The Massachusetts Attorney General’s office found the board failed to comply with procedural requirements for an executive session and that it discussed matters that should have been part of the open session.
The letter, dated Jan. 18, was in reply to a complaint filed with the Attorney General by Selectman Enrico Cappucci in October.
The two other selectman, Chairman Kendra Dumont and Bob Prescott face a recall election on Monday.
The Attorney General found that the executive sessions on July 25 and Aug. 8 were convened at the request of the police chief, who asked to hire an outside investigator to review two issues. The first, a disclosure to a selectman about an application by a police officer for a license to carry a gun and the release of CORI, Criminal Offender Record Information. The second issue was disclosures of an arrest report and booking room video without proper authorization.
During the sessions, the name of an employee under investigation was used, Cappucci said. In the second session, a letter from town counsel contained other names.
“That was just totally unjust to those people,” Cappucci said. “I thought they crossed the line.”
“My problem is that they weren’t there to defend themselves,” he said.
The selectmen’s office consulted with town counsel prior to the meetings, said Town Administrator Patrice Garvin. The selectmen knew the names from a previous investigation.
Prescott faulted Cappucci for filing the complaint. “He wants to use this before the election to point at Mrs. Dumont and myself,” he said.
Dumont does not believe there was an open meeting law violation. “If there was, it was unintentional,” she said.
“He’s using it as political leverage,” Garvin said. The Attorney General’s letter was posted on Facebook before the rest of the board could respond.
“We just went to the meeting on the advice of town counsel,” said Selectman Bob Prescott. Counsel also said that employee names could be used in executive session under certain circumstances.
Cappucci said he has to be very careful because he represents the town and does not want to put the town in a position where it could be sued down the road. Using the names of the people in the letter could be an issue with the whistleblower law.
Town counsel did say that the town may not be able to investigate a charge because of the whistleblower law, Prescott said.
State law protects whistleblowers by forbidding retaliation against employees who report violations or risks to public health, safety or environment.
In replying to the complaint, the board stated the meeting was not about one individual, it was about dissemination of CORI information.
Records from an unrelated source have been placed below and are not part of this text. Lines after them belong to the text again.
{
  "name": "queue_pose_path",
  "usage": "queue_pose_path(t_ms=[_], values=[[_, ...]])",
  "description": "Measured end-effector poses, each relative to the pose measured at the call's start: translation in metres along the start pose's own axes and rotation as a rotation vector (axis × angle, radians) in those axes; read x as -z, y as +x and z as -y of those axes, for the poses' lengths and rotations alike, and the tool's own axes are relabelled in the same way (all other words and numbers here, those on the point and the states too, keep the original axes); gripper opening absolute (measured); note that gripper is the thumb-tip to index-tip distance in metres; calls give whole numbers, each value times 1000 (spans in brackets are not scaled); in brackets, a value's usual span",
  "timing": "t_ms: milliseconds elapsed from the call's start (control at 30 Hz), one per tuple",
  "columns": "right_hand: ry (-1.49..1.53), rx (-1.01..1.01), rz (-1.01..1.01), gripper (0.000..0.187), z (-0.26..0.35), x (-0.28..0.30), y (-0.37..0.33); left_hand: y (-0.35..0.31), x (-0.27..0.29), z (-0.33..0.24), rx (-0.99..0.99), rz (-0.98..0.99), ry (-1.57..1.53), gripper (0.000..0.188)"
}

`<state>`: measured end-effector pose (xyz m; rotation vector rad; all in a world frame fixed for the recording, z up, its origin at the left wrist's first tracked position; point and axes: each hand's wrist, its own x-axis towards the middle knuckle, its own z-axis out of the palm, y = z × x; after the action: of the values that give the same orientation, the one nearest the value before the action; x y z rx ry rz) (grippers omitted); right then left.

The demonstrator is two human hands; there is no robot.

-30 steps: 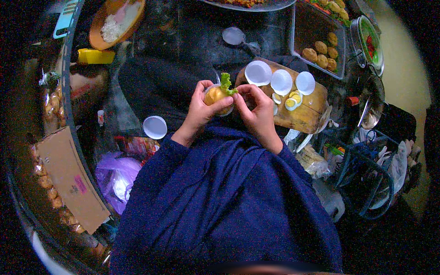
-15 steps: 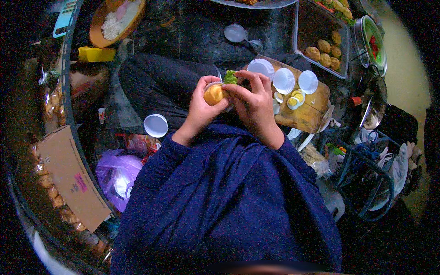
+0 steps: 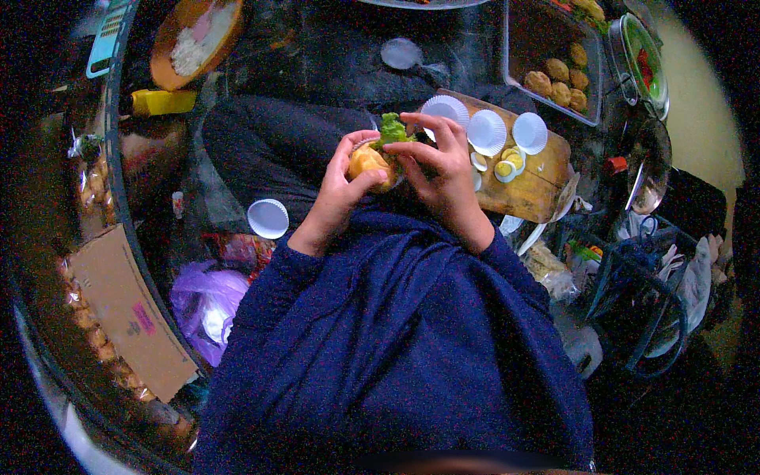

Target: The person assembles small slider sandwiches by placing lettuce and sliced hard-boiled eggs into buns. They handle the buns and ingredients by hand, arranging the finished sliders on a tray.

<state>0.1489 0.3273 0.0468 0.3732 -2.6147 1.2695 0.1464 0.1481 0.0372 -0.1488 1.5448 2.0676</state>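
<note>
Left hand (image 3: pixel 342 184): fingers curled closed around a golden bun (image 3: pixel 369 161), cupping it from the person's left and from below; the grip is firm, with the thumb over the top edge.
Right hand (image 3: pixel 443 176): fingers bent and pinched on a green lettuce leaf (image 3: pixel 390 128), pressing it into the top of the bun; fingertips touch both leaf and bun.
Bun position: held in the air in front of the chest, between both hands, above a dark lap and just left of the wooden board (image 3: pixel 526 188).
Key relation: the leaf sits on the bun's upper right side, toward the right hand; the bun's opening faces up and away from the body. The left hand carries the bun; the right hand is the nearer one to the leaf.
Long axis: cannot tell for the bun, which reads as roundish; the leaf stands up out of it.
Board contents: three white paper cups (image 3: pixel 486 131) along the far edge and halved boiled eggs (image 3: pixel 507 164) beside them.
Loose cup (image 3: pixel 267 218): one white paper cup lies apart, to the left of the left forearm.
Tray (image 3: pixel 514 71): a metal tray beyond the board holds round fried pieces (image 3: pixel 559 83).
Far left: an orange bowl (image 3: pixel 162 75) with white contents; a cardboard piece (image 3: pixel 127 309) and a purple bag (image 3: pixel 202 301) lie lower left.
</note>
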Motion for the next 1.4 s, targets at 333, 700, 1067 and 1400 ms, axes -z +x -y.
queue_pose_path(t_ms=[333,700,1067,1400], values=[[84,-107,-37,20,1,6,3,-6,-6,-11,120,56,-306,62],[-130,-17,-139,22,13,21,19,5,-13,-12,22,137,-413,66],[25,-19,48,15,54,49,68,37,-19,-22,-220,275,-544,66],[-163,165,294,13,84,79,123,31,-18,-53,-243,338,-638,67]])
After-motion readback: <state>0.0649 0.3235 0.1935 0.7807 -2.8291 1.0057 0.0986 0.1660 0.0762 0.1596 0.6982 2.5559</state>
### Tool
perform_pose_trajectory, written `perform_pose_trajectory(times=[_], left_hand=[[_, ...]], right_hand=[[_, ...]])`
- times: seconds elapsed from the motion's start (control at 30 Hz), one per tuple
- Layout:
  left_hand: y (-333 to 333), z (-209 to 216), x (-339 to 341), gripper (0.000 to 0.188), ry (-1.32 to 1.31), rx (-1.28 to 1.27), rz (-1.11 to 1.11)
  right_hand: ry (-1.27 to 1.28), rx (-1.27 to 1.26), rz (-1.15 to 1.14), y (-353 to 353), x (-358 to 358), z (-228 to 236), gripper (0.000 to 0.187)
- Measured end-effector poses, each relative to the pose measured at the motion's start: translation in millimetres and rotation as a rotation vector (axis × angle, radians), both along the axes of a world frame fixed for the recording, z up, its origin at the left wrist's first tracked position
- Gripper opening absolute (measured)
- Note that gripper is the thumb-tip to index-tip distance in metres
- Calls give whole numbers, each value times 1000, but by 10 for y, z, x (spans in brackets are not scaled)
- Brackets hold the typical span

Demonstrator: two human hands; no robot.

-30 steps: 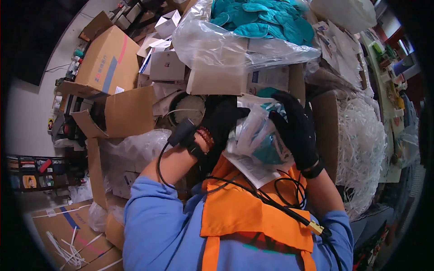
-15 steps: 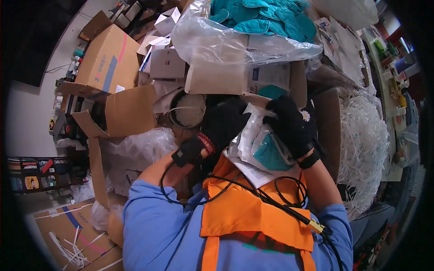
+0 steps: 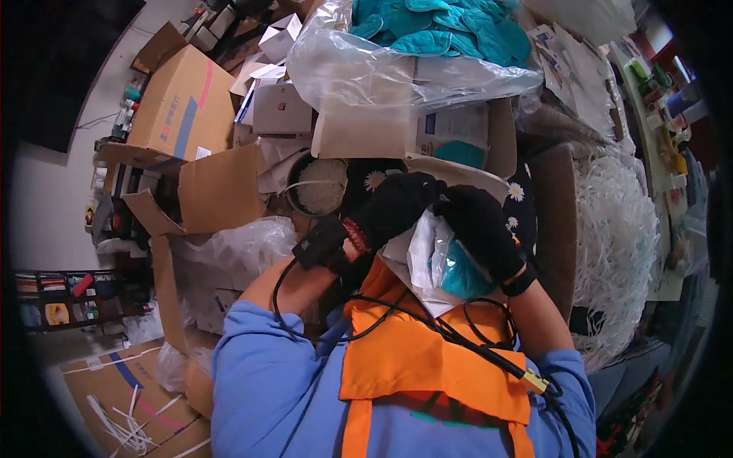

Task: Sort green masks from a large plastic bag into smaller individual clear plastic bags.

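My left hand [image 3: 393, 208], in a black glove, reaches over the top of a clear plastic bag [image 3: 422, 248]. My right hand [image 3: 479, 229], gloved in black too, curls over the bag's upper right part. The fingertips of both hands meet at the bag's top edge and look closed on it, though the glove backs partly hide the grip. Inside the bag lies a teal cloth piece [image 3: 464, 276]. White printed paper shows under or in the bag, low in my lap. Just beyond my hands stands an opened white box [image 3: 359, 137] with another teal piece [image 3: 461, 154] in it.
A pile of teal pieces [image 3: 447, 38] lies in clear plastic at the far side. A bucket [image 3: 319, 187] of pale material stands left of my hands. White shredded filler [image 3: 615, 252] fills a carton at right. Cardboard boxes [image 3: 179, 107] crowd the left. A black cable [image 3: 427, 317] crosses my orange apron.
My hands have come together at the bag's top edge; before, they were apart with the bag between them. The left hand moved right, and the bag's upper part is more covered now.
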State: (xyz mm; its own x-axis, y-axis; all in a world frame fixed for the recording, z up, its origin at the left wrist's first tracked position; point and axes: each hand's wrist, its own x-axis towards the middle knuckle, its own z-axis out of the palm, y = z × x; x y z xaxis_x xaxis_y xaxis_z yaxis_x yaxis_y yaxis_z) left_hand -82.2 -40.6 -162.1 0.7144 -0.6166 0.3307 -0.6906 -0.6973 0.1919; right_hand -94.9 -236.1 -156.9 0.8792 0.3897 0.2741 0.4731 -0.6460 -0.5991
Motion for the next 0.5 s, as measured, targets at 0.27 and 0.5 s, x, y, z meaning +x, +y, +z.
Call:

“Do we investigate or don’t we? That was the crux of the meeting,” Garvin said.
Town counsel provided the wording for the agenda, she said.
The board failed to cite the CORI statute to justify the meetings, the Attorney General found. It also found that the board could have used a different justification for the meeting if it had notified the individual.
The executive sessions went into police procedures and policies and town legal obligations that should have been discussed in an open meeting, the Attorney General also found.
The Attorney General ordered the selectmen to release the minutes concerning police policies and procedures that should have been discussed in open session.
Because the board did not notify the employee about the executive session, it must also release the minutes pertaining to the employee to that employee without redaction within 30 days.
Garvin planned to talk with town counsel on Jan. 23 to learn how the town should proceed.